→ **Work instructions**
Reproduce precisely the lines of the listing below, starting with the line that contains "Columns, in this" and stopping after the line that contains "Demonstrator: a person"; include nothing else.

- Opening Delimiter -

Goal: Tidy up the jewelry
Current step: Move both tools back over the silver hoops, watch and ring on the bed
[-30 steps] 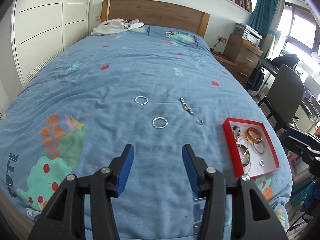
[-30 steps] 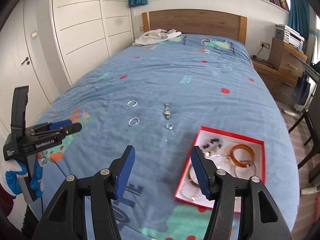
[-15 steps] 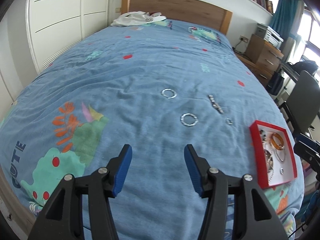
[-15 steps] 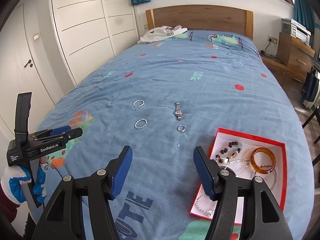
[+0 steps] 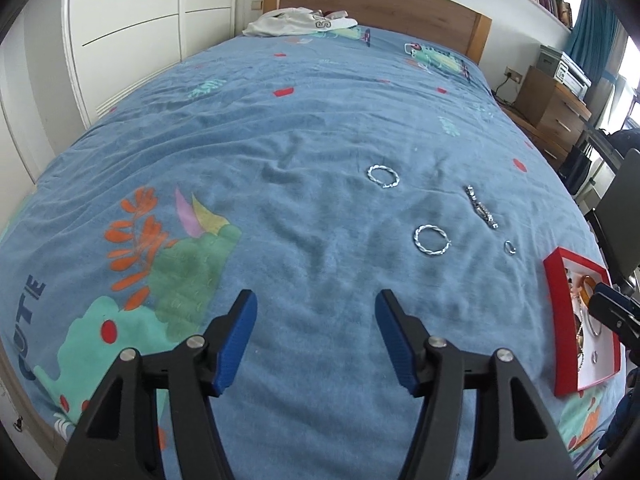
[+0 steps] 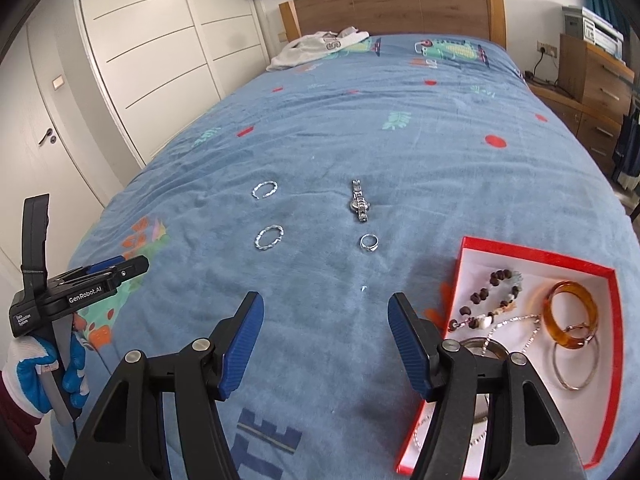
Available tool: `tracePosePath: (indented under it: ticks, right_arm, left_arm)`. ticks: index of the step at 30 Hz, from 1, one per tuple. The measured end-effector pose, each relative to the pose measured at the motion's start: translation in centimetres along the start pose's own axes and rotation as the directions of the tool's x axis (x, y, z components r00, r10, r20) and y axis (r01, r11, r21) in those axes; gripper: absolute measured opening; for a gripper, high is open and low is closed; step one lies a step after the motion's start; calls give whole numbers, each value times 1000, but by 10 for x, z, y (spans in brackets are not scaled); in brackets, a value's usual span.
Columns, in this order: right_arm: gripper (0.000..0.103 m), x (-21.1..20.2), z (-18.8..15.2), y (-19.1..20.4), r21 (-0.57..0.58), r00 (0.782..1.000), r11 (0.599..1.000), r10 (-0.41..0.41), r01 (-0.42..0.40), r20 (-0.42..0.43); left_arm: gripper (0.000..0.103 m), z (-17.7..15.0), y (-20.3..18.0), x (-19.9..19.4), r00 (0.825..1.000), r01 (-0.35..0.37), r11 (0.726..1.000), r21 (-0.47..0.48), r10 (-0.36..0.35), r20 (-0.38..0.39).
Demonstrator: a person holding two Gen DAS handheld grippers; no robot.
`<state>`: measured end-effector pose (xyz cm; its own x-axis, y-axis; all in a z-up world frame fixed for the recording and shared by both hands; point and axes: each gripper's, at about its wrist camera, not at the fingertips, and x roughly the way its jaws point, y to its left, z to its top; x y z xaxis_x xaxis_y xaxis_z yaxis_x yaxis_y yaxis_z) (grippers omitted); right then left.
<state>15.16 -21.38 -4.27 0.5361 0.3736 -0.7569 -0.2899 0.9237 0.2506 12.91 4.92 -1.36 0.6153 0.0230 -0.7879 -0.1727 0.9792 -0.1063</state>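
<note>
Loose jewelry lies on the blue bedspread: two twisted silver bracelets, one near (image 5: 431,240) (image 6: 269,237) and one farther (image 5: 383,176) (image 6: 265,189), a silver watch (image 5: 481,207) (image 6: 359,201) and a small ring (image 5: 509,247) (image 6: 369,242). A red-rimmed box (image 6: 536,256) (image 5: 553,320) at the right holds a bead bracelet, an amber bangle, chains and rings. My left gripper (image 5: 316,308) hovers over bare cloth short of the near bracelet, its jaws opening with nothing between them. My right gripper (image 6: 326,308) is open and empty, just left of the box and short of the ring.
A white garment (image 6: 320,48) lies by the wooden headboard (image 6: 392,8). White wardrobe doors (image 6: 152,40) line the left side. A wooden dresser (image 6: 592,76) and a chair (image 5: 624,216) stand to the right of the bed. A gloved hand (image 6: 24,372) holds the left gripper's handle.
Both grippers have come down closer to the bedspread and the jewelry looms larger. The left jaws have spread wider; the right jaws slightly. The red box has slid toward the right edge of the left view.
</note>
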Motion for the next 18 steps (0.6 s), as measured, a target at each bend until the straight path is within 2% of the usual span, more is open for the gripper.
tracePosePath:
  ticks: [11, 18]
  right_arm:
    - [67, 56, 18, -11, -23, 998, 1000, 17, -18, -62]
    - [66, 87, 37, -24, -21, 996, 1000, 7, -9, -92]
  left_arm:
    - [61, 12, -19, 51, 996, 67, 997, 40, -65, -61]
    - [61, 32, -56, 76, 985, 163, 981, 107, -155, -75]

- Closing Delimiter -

→ **The answer**
Columns, in this order: right_arm: gripper (0.000..0.103 m), x (-21.1..20.2), z (-18.8..15.2), y (-19.1..20.4), r21 (-0.57..0.58), r00 (0.782..1.000), r11 (0.599..1.000), r10 (-0.41..0.41), r01 (-0.42..0.40), r20 (-0.42..0.43); left_arm: gripper (0.000..0.103 m), z (-17.7..15.0), y (-20.3..18.0), x (-19.9..19.4), r00 (0.825..1.000), r01 (-0.35..0.37), r11 (0.726..1.000), r21 (-0.47..0.48), r10 (-0.36..0.35), r20 (-0.38..0.39).
Demonstrator: a person holding two Gen DAS handheld grippers; no robot.

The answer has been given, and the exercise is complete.